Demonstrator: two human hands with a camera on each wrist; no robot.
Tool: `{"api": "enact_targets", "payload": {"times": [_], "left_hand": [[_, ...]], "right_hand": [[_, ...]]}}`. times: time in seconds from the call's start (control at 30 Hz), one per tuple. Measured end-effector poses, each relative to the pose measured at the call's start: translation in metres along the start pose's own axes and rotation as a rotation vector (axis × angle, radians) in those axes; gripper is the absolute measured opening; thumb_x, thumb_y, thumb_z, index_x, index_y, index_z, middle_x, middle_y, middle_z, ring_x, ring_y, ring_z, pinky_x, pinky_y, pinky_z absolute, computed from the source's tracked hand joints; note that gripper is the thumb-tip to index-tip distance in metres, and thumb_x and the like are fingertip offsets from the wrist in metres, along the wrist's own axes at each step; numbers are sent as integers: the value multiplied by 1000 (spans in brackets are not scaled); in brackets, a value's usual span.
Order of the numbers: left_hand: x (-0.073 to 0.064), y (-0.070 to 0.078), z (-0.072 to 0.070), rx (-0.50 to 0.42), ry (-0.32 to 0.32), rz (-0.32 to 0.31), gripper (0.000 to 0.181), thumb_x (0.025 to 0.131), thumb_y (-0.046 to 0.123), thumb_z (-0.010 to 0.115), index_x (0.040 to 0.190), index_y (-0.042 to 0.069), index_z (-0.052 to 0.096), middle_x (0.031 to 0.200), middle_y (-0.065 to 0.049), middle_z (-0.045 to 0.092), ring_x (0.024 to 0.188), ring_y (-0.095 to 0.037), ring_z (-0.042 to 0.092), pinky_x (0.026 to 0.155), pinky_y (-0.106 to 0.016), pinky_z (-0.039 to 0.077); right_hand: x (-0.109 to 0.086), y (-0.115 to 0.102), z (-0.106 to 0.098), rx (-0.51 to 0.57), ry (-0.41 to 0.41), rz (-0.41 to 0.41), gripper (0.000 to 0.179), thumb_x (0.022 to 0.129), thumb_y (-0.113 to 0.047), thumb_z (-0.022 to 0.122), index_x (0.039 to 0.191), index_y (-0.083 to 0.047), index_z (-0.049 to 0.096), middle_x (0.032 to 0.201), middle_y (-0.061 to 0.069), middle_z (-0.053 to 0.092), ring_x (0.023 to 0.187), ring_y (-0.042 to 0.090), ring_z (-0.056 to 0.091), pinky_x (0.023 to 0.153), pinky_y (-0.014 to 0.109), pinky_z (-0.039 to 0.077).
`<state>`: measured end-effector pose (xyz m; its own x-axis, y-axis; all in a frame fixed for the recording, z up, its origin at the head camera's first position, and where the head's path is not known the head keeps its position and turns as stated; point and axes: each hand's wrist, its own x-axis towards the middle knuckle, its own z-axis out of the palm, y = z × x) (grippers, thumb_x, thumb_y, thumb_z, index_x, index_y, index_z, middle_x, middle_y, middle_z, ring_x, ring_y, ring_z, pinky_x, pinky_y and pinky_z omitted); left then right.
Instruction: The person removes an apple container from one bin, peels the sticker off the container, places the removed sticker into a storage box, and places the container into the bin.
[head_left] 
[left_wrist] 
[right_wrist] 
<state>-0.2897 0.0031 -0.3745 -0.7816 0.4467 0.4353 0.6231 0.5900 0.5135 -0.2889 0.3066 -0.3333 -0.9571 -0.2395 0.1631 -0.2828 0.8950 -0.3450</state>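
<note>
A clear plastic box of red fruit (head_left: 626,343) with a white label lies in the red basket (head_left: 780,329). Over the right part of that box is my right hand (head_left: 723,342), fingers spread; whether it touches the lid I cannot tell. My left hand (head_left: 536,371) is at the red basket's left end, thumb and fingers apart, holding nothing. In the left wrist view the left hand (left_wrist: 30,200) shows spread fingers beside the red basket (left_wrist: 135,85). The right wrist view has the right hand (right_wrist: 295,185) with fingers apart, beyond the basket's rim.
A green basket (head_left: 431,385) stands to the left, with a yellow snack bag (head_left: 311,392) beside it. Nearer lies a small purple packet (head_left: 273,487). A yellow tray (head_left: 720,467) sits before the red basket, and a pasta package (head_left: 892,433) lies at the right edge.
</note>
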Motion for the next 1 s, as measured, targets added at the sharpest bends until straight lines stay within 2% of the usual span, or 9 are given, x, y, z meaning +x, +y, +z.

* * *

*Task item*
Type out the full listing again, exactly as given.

*Output below*
Demonstrator: two human hands with a camera on each wrist; no robot.
Tool: `{"api": "enact_targets", "payload": {"times": [_], "left_hand": [[_, ...]], "right_hand": [[_, ...]]}}`. times: time in seconds from the call's start (control at 30 Hz), one per tuple. Measured end-effector poses, each relative to the pose measured at the call's start: translation in metres along the start pose's own axes and rotation as a rotation vector (axis × angle, radians) in those axes; gripper is the absolute measured opening; thumb_x, thumb_y, thumb_z, index_x, index_y, index_z, middle_x, middle_y, middle_z, ring_x, ring_y, ring_z, pinky_x, pinky_y, pinky_z absolute, computed from the source's tracked hand joints; note that gripper is the thumb-tip to index-tip distance in metres, and thumb_x and the like are fingertip offsets from the wrist in metres, along the wrist's own axes at each step; numbers are sent as integers: the value multiplied by 1000 (spans in brackets are not scaled); in brackets, a value's usual span.
Order of the numbers: left_hand: x (-0.073 to 0.064), y (-0.070 to 0.078), z (-0.072 to 0.070), rx (-0.50 to 0.42), ry (-0.32 to 0.32), rz (-0.32 to 0.31), gripper (0.000 to 0.181), thumb_x (0.025 to 0.131), thumb_y (-0.046 to 0.123), thumb_z (-0.010 to 0.115), index_x (0.040 to 0.190), index_y (-0.042 to 0.069), index_z (-0.052 to 0.096), middle_x (0.031 to 0.200), middle_y (-0.065 to 0.049), middle_z (-0.045 to 0.092), ring_x (0.024 to 0.188), ring_y (-0.095 to 0.037), ring_z (-0.042 to 0.092), pinky_x (0.026 to 0.155), pinky_y (-0.106 to 0.016), pinky_z (-0.039 to 0.077); right_hand: x (-0.109 to 0.086), y (-0.115 to 0.102), z (-0.106 to 0.098), rx (-0.51 to 0.57), ry (-0.41 to 0.41), rz (-0.41 to 0.41), gripper (0.000 to 0.179), thumb_x (0.022 to 0.129), thumb_y (-0.113 to 0.047), thumb_z (-0.022 to 0.122), index_x (0.039 to 0.191), index_y (-0.083 to 0.047), index_z (-0.049 to 0.096), middle_x (0.032 to 0.201), middle_y (-0.061 to 0.069), middle_z (-0.053 to 0.092), ring_x (0.023 to 0.187), ring_y (-0.042 to 0.090), ring_z (-0.056 to 0.091), pinky_x (0.023 to 0.153), pinky_y (-0.014 to 0.109), pinky_z (-0.039 to 0.077).
`<state>`: measured end-effector pose (xyz m; its own x-axis, y-axis; all in a frame fixed for the recording, z up, its origin at the head camera's first position, and where the head's path is not known the head keeps its position and turns as stated; point and axes: each hand's wrist, its own x-axis towards the middle knuckle, its own z-axis out of the palm, y = z × x) (grippers, thumb_x, thumb_y, thumb_z, index_x, index_y, index_z, middle_x, middle_y, middle_z, ring_x, ring_y, ring_z, pinky_x, pinky_y and pinky_z omitted); left then right.
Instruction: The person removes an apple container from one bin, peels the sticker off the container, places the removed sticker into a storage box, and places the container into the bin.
[head_left] 
[left_wrist] 
[right_wrist] 
<state>-0.2897 0.0031 -0.3745 -0.7816 0.4467 0.4353 0.6231 0.5900 0.5135 -0.2889 0.3066 -0.3333 -0.9571 -0.2395 0.1631 -0.2828 0.8950 -0.3450</state>
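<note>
A clear plastic box of red fruit (head_left: 626,343) with a white label lies in the red basket (head_left: 780,329). Over the right part of that box is my right hand (head_left: 723,342), fingers spread; whether it touches the lid I cannot tell. My left hand (head_left: 536,371) is at the red basket's left end, thumb and fingers apart, holding nothing. In the left wrist view the left hand (left_wrist: 30,200) shows spread fingers beside the red basket (left_wrist: 135,85). The right wrist view has the right hand (right_wrist: 295,185) with fingers apart, beyond the basket's rim.
A green basket (head_left: 431,385) stands to the left, with a yellow snack bag (head_left: 311,392) beside it. Nearer lies a small purple packet (head_left: 273,487). A yellow tray (head_left: 720,467) sits before the red basket, and a pasta package (head_left: 892,433) lies at the right edge.
</note>
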Motion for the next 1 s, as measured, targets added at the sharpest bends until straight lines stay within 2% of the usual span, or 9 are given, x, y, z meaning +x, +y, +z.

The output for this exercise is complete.